Dans les années 1980, sa musique devient plus confidentielle. Il tente de récupérer ses enregistrements dans les studios qu’il a fréquenté, s’éloigne de la scène avec une certaine amertume et revient à la coiffure. Pionnier d’une fusion musicale inédite, il aura ouvert des voies restées longtemps inexplorées. Pourtant sa carrière demeure discrète : il disparaît en 2010 sans avoir connu l’engouement que sa musique suscite alors chez les diggers, blogueurs et chercheurs de sons sur Discogs, Blogspot ou YouTube.

La cassette retrouvée : archéologie du futur

C’est dans un carton promis à la benne que son ami proche et poète Aziz Essamadi sauve un trésor : les archives personnelles d’Abdou El Omari, confiées par la suite au collectionneur casablancais Ahmed Khalil du label Dikraphone qui, après de longues recherches, parvint à le persuader de sa sincérité. Ces documents préservés par miracle sont uniques — démos, répétitions, enregistrements privés, photos inédites, et une cassette magistrale sortie confidentiellement, quasi invisible. On y découvre un Abdou El Omari encore plus audacieux, explorant des territoires où pop, disco cosmique, blues électrique et traditions marocaines fusionnent sans frontière.
Avec son fidèle synthétiseur, le fameux ARP Odyssey, ses grooves envoûtants et les nappes astrales de son Farfisa, il amplifie ce dialogue fructueux entre profondeur des racines et élans électroniques. La batterie et les percussions funk y croisent des rythmes ternaires en 6/8 typiquement marocains dans une transe psychédélique inédite.

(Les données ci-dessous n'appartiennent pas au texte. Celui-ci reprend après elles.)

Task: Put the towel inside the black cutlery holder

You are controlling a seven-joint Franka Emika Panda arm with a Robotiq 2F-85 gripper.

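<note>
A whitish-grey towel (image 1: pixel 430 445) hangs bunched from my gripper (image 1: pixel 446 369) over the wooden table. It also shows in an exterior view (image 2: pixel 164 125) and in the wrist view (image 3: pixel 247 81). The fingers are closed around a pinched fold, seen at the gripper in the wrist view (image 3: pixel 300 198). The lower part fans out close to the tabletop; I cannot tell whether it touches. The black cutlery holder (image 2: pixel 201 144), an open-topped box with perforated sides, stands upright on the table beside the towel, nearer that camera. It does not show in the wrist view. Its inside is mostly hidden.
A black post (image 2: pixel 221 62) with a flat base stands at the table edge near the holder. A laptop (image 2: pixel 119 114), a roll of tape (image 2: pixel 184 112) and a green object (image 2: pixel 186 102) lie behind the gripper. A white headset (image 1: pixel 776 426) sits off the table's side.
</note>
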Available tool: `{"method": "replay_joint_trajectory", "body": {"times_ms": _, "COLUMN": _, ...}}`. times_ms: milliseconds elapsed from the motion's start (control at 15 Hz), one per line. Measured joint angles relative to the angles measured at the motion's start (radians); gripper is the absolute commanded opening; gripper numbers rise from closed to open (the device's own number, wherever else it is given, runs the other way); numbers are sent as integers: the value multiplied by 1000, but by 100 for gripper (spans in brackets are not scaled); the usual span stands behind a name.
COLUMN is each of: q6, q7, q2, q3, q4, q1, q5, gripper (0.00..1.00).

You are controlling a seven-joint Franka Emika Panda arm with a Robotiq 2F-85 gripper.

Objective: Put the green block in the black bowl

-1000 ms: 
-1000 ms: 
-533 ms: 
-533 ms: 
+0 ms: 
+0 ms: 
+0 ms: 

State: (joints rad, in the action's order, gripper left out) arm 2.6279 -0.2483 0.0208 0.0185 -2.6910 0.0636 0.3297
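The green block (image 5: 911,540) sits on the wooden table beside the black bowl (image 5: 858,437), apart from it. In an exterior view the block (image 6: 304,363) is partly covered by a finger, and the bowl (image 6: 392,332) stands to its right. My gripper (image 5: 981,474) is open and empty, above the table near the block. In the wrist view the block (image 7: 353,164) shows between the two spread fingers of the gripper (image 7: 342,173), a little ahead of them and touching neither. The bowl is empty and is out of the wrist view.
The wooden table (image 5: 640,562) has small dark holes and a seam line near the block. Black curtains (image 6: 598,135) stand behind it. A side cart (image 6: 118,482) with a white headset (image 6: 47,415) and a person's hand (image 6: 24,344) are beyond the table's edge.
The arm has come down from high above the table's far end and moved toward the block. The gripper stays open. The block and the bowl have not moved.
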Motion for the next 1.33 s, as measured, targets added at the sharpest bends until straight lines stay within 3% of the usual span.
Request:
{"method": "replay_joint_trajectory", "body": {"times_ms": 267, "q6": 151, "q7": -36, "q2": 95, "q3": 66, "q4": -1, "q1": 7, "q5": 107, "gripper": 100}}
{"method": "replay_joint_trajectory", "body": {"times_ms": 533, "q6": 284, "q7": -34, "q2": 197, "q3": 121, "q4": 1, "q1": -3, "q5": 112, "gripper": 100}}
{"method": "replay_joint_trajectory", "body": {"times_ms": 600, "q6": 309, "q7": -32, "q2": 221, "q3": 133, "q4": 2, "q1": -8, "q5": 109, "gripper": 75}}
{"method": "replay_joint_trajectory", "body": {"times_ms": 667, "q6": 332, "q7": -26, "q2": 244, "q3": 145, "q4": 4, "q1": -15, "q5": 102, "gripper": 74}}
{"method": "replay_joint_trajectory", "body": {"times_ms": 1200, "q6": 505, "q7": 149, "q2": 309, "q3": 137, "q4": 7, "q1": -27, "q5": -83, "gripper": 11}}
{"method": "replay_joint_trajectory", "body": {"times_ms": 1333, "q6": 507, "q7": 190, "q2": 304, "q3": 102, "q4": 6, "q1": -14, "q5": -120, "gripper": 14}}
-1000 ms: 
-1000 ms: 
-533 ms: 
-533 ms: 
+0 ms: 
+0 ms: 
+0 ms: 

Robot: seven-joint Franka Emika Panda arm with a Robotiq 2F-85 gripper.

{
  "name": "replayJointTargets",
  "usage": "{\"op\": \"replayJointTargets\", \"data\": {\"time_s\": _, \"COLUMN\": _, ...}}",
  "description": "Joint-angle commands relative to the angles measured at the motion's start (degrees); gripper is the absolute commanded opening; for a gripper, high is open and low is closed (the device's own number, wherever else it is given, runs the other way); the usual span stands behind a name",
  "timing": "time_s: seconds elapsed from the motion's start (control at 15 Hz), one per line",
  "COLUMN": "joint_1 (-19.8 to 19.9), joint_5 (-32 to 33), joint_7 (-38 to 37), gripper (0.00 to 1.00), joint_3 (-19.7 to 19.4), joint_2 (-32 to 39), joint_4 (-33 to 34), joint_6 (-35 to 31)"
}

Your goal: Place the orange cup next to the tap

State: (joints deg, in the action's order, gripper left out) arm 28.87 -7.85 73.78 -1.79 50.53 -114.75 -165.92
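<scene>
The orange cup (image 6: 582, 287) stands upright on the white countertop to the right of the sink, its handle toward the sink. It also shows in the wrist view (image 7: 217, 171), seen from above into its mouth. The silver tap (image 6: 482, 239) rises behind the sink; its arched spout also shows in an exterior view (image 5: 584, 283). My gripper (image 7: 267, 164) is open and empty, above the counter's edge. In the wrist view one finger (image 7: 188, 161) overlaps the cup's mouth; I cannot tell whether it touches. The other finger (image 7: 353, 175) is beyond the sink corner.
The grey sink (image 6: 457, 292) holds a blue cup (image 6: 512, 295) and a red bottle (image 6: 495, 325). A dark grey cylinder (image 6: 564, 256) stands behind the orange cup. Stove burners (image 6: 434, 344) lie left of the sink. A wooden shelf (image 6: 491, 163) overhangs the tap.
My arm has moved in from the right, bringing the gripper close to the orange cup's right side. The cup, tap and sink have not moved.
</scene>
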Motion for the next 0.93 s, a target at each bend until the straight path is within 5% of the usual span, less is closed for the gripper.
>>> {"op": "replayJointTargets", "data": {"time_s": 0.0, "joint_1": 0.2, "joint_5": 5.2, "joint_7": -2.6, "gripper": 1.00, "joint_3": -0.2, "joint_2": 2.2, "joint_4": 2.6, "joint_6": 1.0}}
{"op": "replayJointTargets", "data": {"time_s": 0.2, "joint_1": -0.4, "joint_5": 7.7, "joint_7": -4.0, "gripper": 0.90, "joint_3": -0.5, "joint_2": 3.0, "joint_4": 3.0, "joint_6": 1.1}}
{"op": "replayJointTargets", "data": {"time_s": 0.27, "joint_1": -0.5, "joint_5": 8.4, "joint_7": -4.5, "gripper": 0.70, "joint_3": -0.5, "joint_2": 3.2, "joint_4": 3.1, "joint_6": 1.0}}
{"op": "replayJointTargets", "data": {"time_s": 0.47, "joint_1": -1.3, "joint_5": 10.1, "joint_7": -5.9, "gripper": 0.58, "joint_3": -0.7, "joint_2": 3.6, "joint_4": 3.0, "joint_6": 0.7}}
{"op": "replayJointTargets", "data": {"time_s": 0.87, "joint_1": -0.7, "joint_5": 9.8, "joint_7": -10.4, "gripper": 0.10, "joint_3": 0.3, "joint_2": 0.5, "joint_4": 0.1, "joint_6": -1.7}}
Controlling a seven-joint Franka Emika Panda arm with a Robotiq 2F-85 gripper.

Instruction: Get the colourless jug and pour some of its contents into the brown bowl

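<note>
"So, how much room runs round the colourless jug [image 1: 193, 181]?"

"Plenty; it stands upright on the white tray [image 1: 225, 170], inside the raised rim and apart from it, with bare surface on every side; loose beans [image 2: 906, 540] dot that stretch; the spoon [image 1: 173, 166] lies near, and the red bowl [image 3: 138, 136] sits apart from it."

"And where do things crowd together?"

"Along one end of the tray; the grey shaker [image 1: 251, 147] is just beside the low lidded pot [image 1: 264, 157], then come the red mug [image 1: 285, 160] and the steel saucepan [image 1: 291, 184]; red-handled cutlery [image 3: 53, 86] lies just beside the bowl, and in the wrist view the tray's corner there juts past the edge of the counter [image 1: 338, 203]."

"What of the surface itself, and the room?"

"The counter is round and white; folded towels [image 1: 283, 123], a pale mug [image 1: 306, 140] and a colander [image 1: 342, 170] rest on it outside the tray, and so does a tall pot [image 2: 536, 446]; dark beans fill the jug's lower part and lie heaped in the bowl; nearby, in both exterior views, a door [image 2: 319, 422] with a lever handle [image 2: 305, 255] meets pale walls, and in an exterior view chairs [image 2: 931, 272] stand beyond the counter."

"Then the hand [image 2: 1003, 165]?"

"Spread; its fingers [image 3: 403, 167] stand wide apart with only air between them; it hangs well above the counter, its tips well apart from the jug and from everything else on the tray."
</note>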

Une musique qui semble venir d’un Maroc parallèle et de ses paysages oniriques.

Le rêve continue
Cet album est le fruit d’une vision : créer une musique marocaine du futur, enracinée, mais tournée vers l’inconnu. Une musique colorée, épicée, envoûtante, faite pour danser autant que pour rêver. Nuits d’été en était l’aube, ce nouvel opus en est le point d’orgue. Une invitation à voyager dans l’univers si singulier d’Abdou El Omari.